I am currently working on some polar coordinate plots and have been constantly running into the same problem. For an inverse function like ArcCos[x], the domain is [-1,1]. When plotting this function we get

Plot[ArcCos[\[Theta]], {\[Theta], -2 \[Pi], 
  2 \[Pi]}, PlotRange -> {-4, 4}]

enter image description here

But we know that the Cos[x] function is periodic

enter image description here

So there has to be multiple solutions to the ArcCos[x] function. eg. ArcCos[1] = 0, 2pi, 3pi, etc...

How come Mathematica does not recognize this? Also, how can I plot a continuous Inverse function?

POSTED BY: Devin Luu
11 Replies

Is this more like what you wanted?

ParametricPlot[{Cos[t], t}, {t, -2 Pi, 2 Pi}]
POSTED BY: Gianluca Gorni

To put it in simple terms, if ArcCos did not evaluate to a number it would be fairly useless. Same for Log and all the rest.

As for multiple solutions to trig equations, there is Solve and Reduce.
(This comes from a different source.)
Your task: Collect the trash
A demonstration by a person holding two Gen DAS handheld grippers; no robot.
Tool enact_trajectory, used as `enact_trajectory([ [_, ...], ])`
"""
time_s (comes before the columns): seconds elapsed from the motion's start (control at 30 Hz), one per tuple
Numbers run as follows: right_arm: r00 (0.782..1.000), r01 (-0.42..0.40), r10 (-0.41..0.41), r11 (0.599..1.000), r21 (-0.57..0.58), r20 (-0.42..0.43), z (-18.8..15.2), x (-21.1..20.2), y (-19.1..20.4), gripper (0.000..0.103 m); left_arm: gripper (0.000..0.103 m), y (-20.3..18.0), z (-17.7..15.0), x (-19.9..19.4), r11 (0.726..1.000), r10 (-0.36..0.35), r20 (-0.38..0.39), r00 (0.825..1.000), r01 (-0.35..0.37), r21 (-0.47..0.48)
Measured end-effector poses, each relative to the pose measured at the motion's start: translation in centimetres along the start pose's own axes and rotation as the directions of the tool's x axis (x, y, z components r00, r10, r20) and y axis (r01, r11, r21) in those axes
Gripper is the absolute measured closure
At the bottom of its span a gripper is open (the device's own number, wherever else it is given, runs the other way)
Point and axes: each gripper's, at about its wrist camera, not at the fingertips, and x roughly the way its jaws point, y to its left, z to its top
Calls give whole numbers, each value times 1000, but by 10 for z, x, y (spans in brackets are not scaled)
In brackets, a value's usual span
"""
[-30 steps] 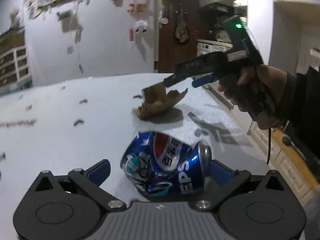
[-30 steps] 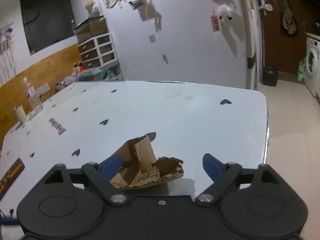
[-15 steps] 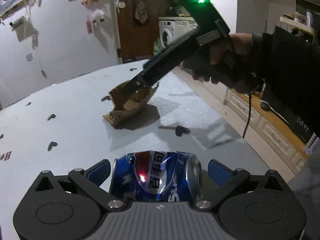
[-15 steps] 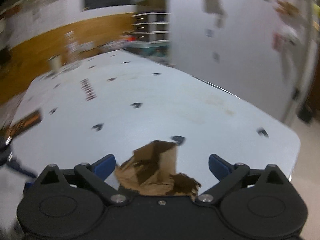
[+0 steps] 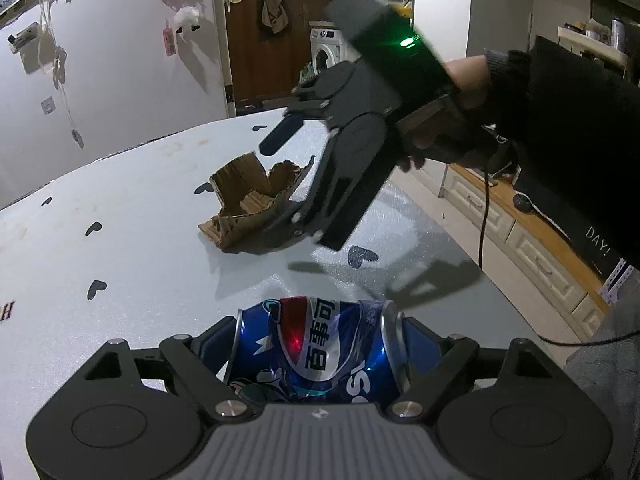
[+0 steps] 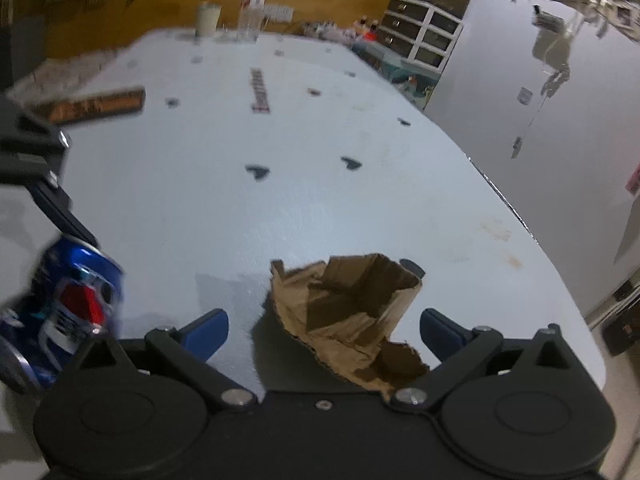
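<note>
The pale table point(image 6: 304, 200), dotted with small dark hearts, fills most of what I see; its rounded edge curves off on my right, with bare floor point(image 6: 616, 364) beyond it and a white wall point(image 5: 120, 64) hung with notes past the far end. Ahead the tabletop runs open toward a bottle point(image 6: 251, 8) and a cup point(image 6: 207, 19) near the far edge, with a brown strip point(image 6: 96, 105) lying flat off to the left.

My left gripper point(image 5: 320, 348) has its blue pads pressed against both ends of the crushed blue Pepsi can point(image 5: 316, 352), which lies sideways between them, close in to the gripper body.

My right gripper point(image 6: 324, 326) is spread wide, one pad on each side of the torn cardboard piece point(image 6: 352, 312) and neither touching it. The cardboard sits on the table, near the rounded edge, its folded wall standing up between my fingers. The can and the cardboard are near each other, apart.
</note>
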Motion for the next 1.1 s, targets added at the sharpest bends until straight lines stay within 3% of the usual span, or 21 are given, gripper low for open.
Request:
enact_trajectory([
  [0.13,1000,21,-20,999,50,-15,1,14,-7,0,14,-1,3,3,1000,2,-20,1000,-2,-2],
  [0.23,1000,-12,13,993,115,-7,-1,21,-12,2,5,-2,4,5,1000,2,-29,1000,-3,-15],
  [0.33,1000,-8,6,989,145,14,-5,25,-11,16,5,-5,4,5,1000,6,-36,999,-7,-16],
  [0.5,998,30,-43,976,216,52,-11,22,-9,24,16,-10,2,4,999,26,-45,999,-27,-18],
  [0.8,993,75,-102,941,329,66,-29,-3,-6,31,17,-7,-5,-11,994,79,-3,997,-79,-78],
  [0.83,991,86,-114,937,338,64,-31,-7,-5,33,17,-6,-5,-14,992,88,5,996,-87,-88],
  [0.87,991,91,-121,932,351,64,-33,-11,-5,43,17,-6,-6,-15,991,97,12,995,-96,-98],
  [1.1,981,122,-174,892,435,82,-48,-46,2,43,17,-10,-5,-24,976,162,50,986,-152,-157],
])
Example:

In[203]:= Solve[Cos[x] == 1, x]

(* Out[203]= {{x ->  ConditionalExpression[2 \[Pi] C[1], C[1] \[Element] Integers]}} *)
POSTED BY: Daniel Lichtblau

In simple terms, x = Cos[theta] is a multivalued function. Many values of theta (in fact, an infinite number, theta + 2 n pi) give the same value of x. In mathematical jargon, ArcCos[x] is an injective but not a bijective function.

POSTED BY: S M Blinder

Good responses all around, and I agree. It's useful to think about the conditions where you expect an inverse function to exist, and how are the inverse functions defined or calculated from first principles?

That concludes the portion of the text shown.